Genetic sex was inferred from normalized X and Y chromosome depth for each sample (i.e. divided by autosomal depth). A small number of sex mismatches were detected as annotated females with low X and high Y chromosome depth or annotated males with high X and low Y chromosome depth. These samples were either excluded from the sample set to be released on dbGaP or their sample identities were resolved using information from prior array genotype comparisons and/or pedigree checks. We also identified a small number of apparent sex chromosome aneuploidies (e.g., XXY, XXX, XYY). If applicable to a study, these are annotated in a file accompanying the genotypes, with flags for “Xchr.anom” and “Ychr.anom”. 

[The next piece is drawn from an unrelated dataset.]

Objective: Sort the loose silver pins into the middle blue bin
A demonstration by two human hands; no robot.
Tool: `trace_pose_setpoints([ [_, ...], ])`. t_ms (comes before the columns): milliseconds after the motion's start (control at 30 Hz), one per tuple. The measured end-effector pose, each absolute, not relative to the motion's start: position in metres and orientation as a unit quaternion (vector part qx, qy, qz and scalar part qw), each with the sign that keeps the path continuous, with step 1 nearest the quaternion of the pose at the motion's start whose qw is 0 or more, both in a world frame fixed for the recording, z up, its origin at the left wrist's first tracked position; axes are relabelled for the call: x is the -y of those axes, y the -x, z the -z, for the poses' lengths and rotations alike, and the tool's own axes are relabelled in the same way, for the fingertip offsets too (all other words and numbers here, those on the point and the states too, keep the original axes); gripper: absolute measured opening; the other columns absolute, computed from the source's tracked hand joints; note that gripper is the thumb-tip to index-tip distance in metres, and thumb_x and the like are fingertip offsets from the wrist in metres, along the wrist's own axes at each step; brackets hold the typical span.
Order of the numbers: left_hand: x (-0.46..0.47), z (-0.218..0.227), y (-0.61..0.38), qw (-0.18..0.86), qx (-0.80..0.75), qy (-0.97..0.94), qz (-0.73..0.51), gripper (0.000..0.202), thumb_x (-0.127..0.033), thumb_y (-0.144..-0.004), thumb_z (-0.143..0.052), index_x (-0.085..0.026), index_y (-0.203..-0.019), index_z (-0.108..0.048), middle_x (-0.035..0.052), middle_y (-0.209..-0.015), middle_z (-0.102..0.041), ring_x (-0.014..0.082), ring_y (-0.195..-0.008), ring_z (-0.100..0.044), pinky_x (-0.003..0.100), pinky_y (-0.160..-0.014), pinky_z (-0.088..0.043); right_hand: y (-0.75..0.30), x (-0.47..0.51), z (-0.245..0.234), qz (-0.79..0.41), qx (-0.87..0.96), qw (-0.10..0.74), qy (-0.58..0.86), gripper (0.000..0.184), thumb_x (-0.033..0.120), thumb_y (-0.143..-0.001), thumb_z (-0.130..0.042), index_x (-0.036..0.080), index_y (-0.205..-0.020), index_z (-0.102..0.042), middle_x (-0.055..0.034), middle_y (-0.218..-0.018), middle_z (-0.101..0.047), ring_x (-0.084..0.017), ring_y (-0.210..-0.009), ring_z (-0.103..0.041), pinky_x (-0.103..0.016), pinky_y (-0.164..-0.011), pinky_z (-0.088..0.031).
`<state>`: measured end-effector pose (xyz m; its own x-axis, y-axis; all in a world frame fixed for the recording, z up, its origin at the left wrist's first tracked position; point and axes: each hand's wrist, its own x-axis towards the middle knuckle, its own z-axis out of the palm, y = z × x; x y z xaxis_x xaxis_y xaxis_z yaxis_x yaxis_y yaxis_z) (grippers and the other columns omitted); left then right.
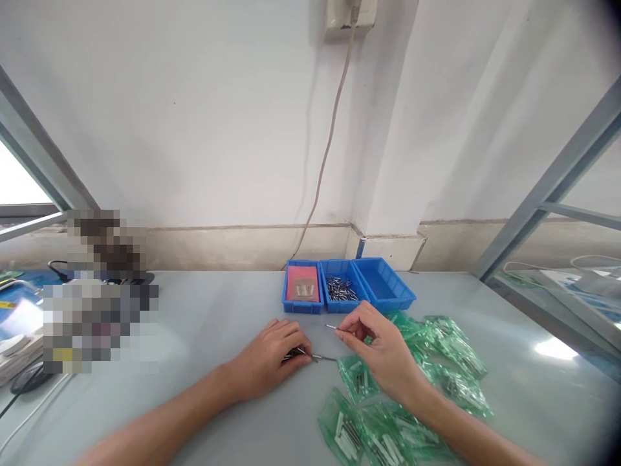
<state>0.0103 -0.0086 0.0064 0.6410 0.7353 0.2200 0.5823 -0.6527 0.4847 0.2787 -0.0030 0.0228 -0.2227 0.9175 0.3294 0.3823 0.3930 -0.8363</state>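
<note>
My left hand (272,357) rests low over the table, its fingers curled round several thin metal pins (297,353). One longer pin (324,358) sticks out past the fingertips to the right. My right hand (376,343) pinches a single small metal pin (332,327) between thumb and forefinger, its tip pointing left. Just behind the hands, the middle blue bin (359,280) holds a heap of similar metal pins (341,289). Green plastic bags (361,378) with pins and white pieces inside lie under and around my right forearm.
A left blue bin (286,296) holds a pink sheet and a small clear packet (305,288). The right blue bin (385,283) adjoins the middle one. A cable (331,136) hangs down the wall. Metal frame posts (548,175) flank the table; a blurred person (104,298) is at left.
</note>
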Motion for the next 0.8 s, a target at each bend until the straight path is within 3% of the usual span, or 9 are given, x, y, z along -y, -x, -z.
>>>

Concordance between prior SNP array genotypes and WGS-derived genotypes

Prior genome-wide SNP array data are available for 43 of the 76 accessions to be released starting in 2021.
For some accessions, the prior array data analyzed for TOPMed were derived from ‘fingerprints’ compiled by dbGaP (Yumi Jin, see URL below); these fingerprints consist of genotypes from a set of 10,000 bi-allelic autosomal SNP markers chosen to occur on multiple commercial arrays and to have a minor allele frequency (MAF) > 5%. For other accessions, a subset of autosomal SNPs with MAF > 5% on a genome-wide array were used (with variants selected to overlap fingerprints if possible). Some accessions had a combination of fingerprint and other array data. For either fingerprint and/or other array data, percent concordance with WGS was determined by matching on heterozygous versus homozygous status (rather than specific alleles) to avoid strand issues. Concordance percentages for array-WGS matches were generally in the high 90s, while those considered to be mismatches were in the 50-60% range (empirically determined to be the expected matching level for random pairs of samples). We found that >99% of the WGS samples tested were concordant with prior array data. Discordant samples were either excluded from the release or resolved as sample switches using pedigree and/or sex-mismatch results.

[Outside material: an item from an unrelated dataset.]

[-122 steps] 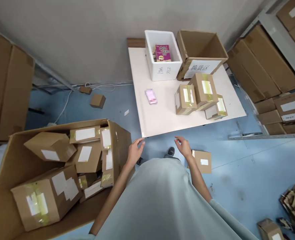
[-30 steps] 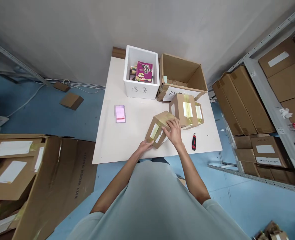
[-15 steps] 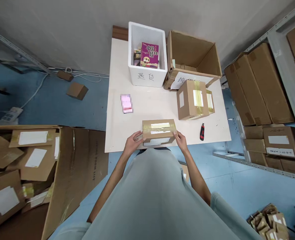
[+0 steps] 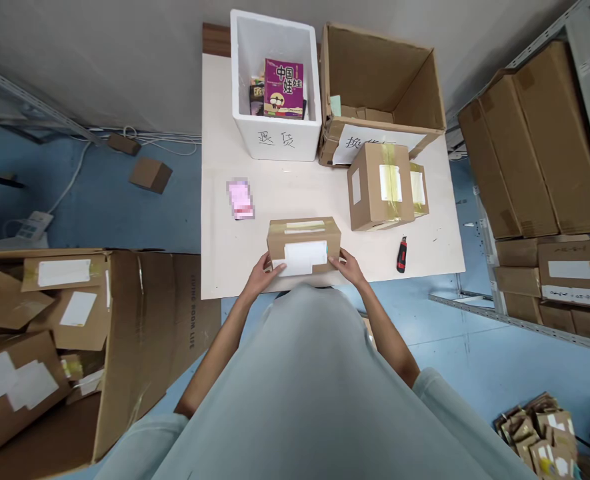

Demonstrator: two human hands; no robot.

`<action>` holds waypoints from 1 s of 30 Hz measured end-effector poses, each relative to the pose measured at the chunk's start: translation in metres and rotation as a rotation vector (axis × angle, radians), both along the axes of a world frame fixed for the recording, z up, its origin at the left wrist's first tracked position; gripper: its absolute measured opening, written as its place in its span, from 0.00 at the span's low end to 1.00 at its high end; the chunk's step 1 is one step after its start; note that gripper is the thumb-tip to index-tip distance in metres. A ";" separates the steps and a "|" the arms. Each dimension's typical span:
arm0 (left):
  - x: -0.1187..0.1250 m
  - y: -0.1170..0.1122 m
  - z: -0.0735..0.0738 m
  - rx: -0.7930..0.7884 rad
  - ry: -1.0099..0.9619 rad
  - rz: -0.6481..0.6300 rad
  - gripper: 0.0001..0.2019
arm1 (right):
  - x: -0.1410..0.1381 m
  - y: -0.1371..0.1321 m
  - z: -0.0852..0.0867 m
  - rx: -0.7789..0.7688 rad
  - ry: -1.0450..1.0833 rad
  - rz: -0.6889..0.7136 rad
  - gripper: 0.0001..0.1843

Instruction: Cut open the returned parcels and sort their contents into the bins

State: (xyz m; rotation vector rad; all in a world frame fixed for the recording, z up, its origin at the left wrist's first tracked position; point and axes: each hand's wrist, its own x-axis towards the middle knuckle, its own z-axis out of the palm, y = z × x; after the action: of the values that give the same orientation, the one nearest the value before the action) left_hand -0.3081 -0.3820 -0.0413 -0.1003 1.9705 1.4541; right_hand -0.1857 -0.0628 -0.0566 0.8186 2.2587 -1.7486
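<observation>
Between my two hands is a taped cardboard box, at the front edge of the white table. A white label covers much of the side facing me. My left hand grips its lower left corner, thumb on the front face. At the lower right corner my right hand grips it the same way. The box is tilted so that its labelled side shows. To the right lies a red and black box cutter. A pixelated pink item lies to the left.
At the back stand a white foam bin holding a purple book and an open carton. A larger taped box and a smaller one stand right. A big carton of parcels is on the left; shelving lines the right.
The box has been tipped up, so its front label now shows more and its top less. Both hands have shifted to its lower corners. The head view has moved slightly.
</observation>
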 end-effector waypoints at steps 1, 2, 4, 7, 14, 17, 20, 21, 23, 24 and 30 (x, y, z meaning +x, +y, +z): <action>-0.001 0.006 0.000 -0.009 0.005 0.011 0.45 | -0.005 0.002 -0.004 0.002 -0.014 0.019 0.45; -0.003 0.012 -0.001 -0.018 0.017 0.028 0.44 | -0.009 0.005 -0.008 0.005 -0.024 0.034 0.45; -0.005 0.022 -0.001 -0.034 0.047 0.070 0.41 | -0.016 0.011 -0.014 0.017 -0.036 0.045 0.43; -0.003 0.030 -0.002 -0.072 0.044 0.128 0.36 | -0.023 0.020 -0.023 0.023 -0.042 0.058 0.42; 0.034 0.042 -0.006 -0.109 -0.048 0.267 0.36 | -0.016 0.034 -0.036 -0.046 0.025 0.125 0.50; 0.053 0.044 -0.007 -0.119 -0.063 0.297 0.37 | -0.004 0.037 -0.034 -0.061 0.045 0.156 0.53; 0.069 0.040 -0.003 -0.120 -0.072 0.322 0.36 | 0.013 0.042 -0.023 -0.064 0.042 0.190 0.52; 0.074 0.038 -0.001 -0.117 -0.072 0.329 0.36 | 0.019 0.044 -0.017 -0.064 0.044 0.195 0.51; 0.081 0.035 0.004 -0.096 -0.063 0.344 0.36 | 0.030 0.049 -0.003 -0.058 0.055 0.196 0.48; 0.084 0.033 0.007 -0.078 -0.054 0.351 0.38 | 0.035 0.053 0.004 -0.051 0.065 0.193 0.47; 0.088 0.028 0.032 -0.029 0.076 0.327 0.44 | 0.031 0.074 0.045 -0.025 0.123 0.165 0.40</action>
State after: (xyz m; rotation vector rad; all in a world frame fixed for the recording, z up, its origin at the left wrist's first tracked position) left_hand -0.2199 -0.3538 -0.0095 -0.4024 2.1105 1.6539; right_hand -0.1543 0.0107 -0.0112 0.5160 2.3014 -1.7919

SNP fingerprints:  https://www.ashg.org/wp-content/uploads/2019/10/2014-platform-abstracts.pdf

Comparisons of observed and expected relatedness from pedigrees

Kinship coefficients (KCs) were estimated for pairs of individuals using ~630k single nucleotide variants that are autosomal, MAF >1%, missing call rate <1%, and pruned to have low linkage disequilibrium (r2<0.1) with one another. The estimation procedure used KING IBD segment inference (http://people.virginia.edu/~wc9c/KING/manual.html#IBDSEG). The KC estimates were compared to those expected from pedigrees for the accessions with annotated family structure (phs000956, phs000974, phs000988, phs000964, phs000954, phs001143, phs001207, phs001215, phs001217, phs001218, phs001293, phs001345, phs001359, phs001387, phs001412, phs001416, phs001466, phs001515, phs001607, and phs001726). Discrepancies between observed and expected KCs were investigated and, in many cases, resolved either by correcting sample-subject mapping for sample switches or by revising the pedigree structure. Pedigree changes were warranted when one alteration resolved multiple KC discrepancies or when supported by additional information from the studies.